Aim of the task: Repeat, word for word, all the data that follows, and exclude the pictures.

——

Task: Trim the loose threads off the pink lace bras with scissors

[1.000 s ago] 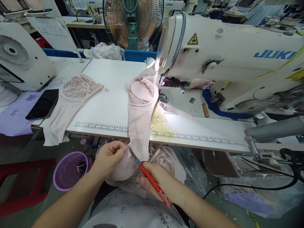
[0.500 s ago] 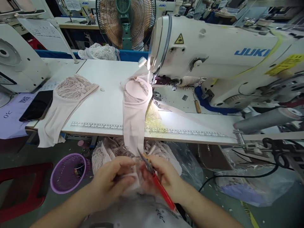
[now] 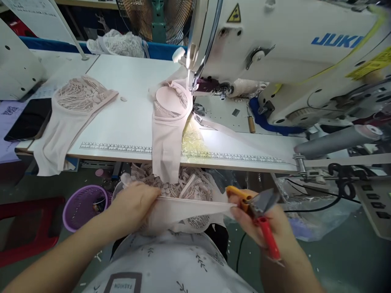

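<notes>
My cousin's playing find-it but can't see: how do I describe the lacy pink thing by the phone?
Start at the white table's left end. Beside the black phone lies a pink piece, its tail over the front edge. Unlike its lookalike by the sewing machine, it shows lace across its top, not a smooth round pad.

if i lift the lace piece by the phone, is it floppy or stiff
The lace piece is probably floppy: its plain end droops over the table edge. It looks thin, so likely light; the rounded cup may hold some shape.
</notes>
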Available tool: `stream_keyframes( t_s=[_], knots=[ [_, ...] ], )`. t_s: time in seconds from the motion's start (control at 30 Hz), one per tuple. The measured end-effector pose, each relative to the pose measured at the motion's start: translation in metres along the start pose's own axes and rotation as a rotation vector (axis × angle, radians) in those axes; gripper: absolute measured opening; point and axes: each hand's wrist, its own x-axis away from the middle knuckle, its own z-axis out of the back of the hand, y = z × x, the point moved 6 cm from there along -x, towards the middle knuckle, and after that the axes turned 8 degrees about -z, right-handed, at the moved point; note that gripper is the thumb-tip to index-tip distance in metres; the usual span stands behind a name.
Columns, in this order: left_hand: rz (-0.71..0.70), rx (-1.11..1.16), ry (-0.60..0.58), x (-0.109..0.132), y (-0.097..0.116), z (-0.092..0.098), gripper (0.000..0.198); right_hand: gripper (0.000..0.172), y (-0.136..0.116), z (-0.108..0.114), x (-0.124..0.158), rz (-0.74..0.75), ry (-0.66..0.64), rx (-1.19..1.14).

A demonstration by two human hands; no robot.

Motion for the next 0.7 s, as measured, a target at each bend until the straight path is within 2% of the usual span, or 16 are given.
stream_keyframes(
  t_s=[0.1,0.2,0.33,0.4,0.43,0.47,0.53,0.6,0.63,0.7],
  knots=[
    [0.081,0.015,-0.108,0.006,-0.013,-0.005,0.019,0.014,0.016,0.012,0.01,-0.055,0.023,0.055],
    [0.135,0.099,-0.145,0.008,-0.017,-0.007,0.018,0.019,0.03,0.017,0.016,-0.141,0.055,0.073],
    [0.084,0.177,-0.17,0.0,-0.011,-0.005,0.017,0.013,0.044,0.019,0.015,-0.219,0.133,0.146],
    [0.041,0.196,-0.185,-0.008,-0.004,-0.001,0.018,0.004,0.042,0.018,0.009,-0.183,0.196,0.136],
    [0.021,0.202,-0.192,-0.012,-0.001,0.001,0.017,0.006,0.036,0.013,0.004,-0.135,0.189,0.106],
    [-0.001,0.206,-0.201,-0.017,0.003,0.003,0.017,0.011,0.028,0.005,-0.002,-0.068,0.141,0.06],
    [-0.049,0.202,-0.206,-0.026,0.011,0.006,0.016,0.018,0.004,-0.02,-0.014,0.097,-0.063,-0.051],
    [-0.094,0.2,-0.206,-0.034,0.018,0.008,0.016,0.012,-0.017,-0.046,-0.023,0.205,-0.26,-0.131],
    [-0.119,0.201,-0.205,-0.037,0.02,0.008,0.017,0.007,-0.024,-0.056,-0.027,0.211,-0.319,-0.149],
    [-0.16,0.186,-0.214,-0.039,0.023,0.008,0.019,0.012,-0.03,-0.069,-0.034,0.154,-0.37,-0.17]
  ],
)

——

Answer box:
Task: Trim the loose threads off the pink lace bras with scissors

[1.000 s ago] 
[0.500 s ago] 
[now] 

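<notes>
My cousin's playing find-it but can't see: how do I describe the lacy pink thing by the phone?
Start at the white table's left end. Beside the black phone lies a pink piece, its tail over the front edge. Unlike its lookalike by the sewing machine, it shows lace across its top, not a smooth round pad.

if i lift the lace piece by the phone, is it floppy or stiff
The lace piece is probably floppy: its plain end droops over the table edge. It looks thin, so likely light; the rounded cup may hold some shape.
</notes>
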Available tool: `stream_keyframes( t_s=[_], knots=[ [_, ...] ], )`. t_s: time in seconds from the motion's start (control at 30 Hz), one per tuple. The measured end-effector pose, each relative to the pose measured at the motion's start: translation in metres along the start pose's own axes and rotation as a rotation vector (axis × angle, radians) in those axes; gripper: absolute measured opening; point and axes: each hand's wrist, its own x-axis away from the middle knuckle, its own z-axis out of the back of the hand, y = z × x, the point moved 6 cm from there along -x, towards the middle knuckle, and after that the axes turned 8 degrees about -z, right-handed, at the moved point; note that gripper is the thumb-tip to index-tip distance in metres; the usual span stands behind a name.
Columns, in this order: left_hand: rz (-0.71..0.70), rx (-1.11..1.16), ry (-0.60..0.58), x (-0.109..0.132), y (-0.097..0.116), z (-0.092..0.098), gripper (0.000..0.198); right_hand: gripper (0.000..0.172), y (-0.136..0.116), z (-0.108..0.114), x (-0.124..0.158), rz (-0.74..0.75), ry (-0.66..0.64), rx (-1.19..1.14).

A demonstration by two human hands; no robot.

Motion for the next 0.7 s, as measured, a target at each bend until the straight path is within 2% of the usual span, or 16 are given.
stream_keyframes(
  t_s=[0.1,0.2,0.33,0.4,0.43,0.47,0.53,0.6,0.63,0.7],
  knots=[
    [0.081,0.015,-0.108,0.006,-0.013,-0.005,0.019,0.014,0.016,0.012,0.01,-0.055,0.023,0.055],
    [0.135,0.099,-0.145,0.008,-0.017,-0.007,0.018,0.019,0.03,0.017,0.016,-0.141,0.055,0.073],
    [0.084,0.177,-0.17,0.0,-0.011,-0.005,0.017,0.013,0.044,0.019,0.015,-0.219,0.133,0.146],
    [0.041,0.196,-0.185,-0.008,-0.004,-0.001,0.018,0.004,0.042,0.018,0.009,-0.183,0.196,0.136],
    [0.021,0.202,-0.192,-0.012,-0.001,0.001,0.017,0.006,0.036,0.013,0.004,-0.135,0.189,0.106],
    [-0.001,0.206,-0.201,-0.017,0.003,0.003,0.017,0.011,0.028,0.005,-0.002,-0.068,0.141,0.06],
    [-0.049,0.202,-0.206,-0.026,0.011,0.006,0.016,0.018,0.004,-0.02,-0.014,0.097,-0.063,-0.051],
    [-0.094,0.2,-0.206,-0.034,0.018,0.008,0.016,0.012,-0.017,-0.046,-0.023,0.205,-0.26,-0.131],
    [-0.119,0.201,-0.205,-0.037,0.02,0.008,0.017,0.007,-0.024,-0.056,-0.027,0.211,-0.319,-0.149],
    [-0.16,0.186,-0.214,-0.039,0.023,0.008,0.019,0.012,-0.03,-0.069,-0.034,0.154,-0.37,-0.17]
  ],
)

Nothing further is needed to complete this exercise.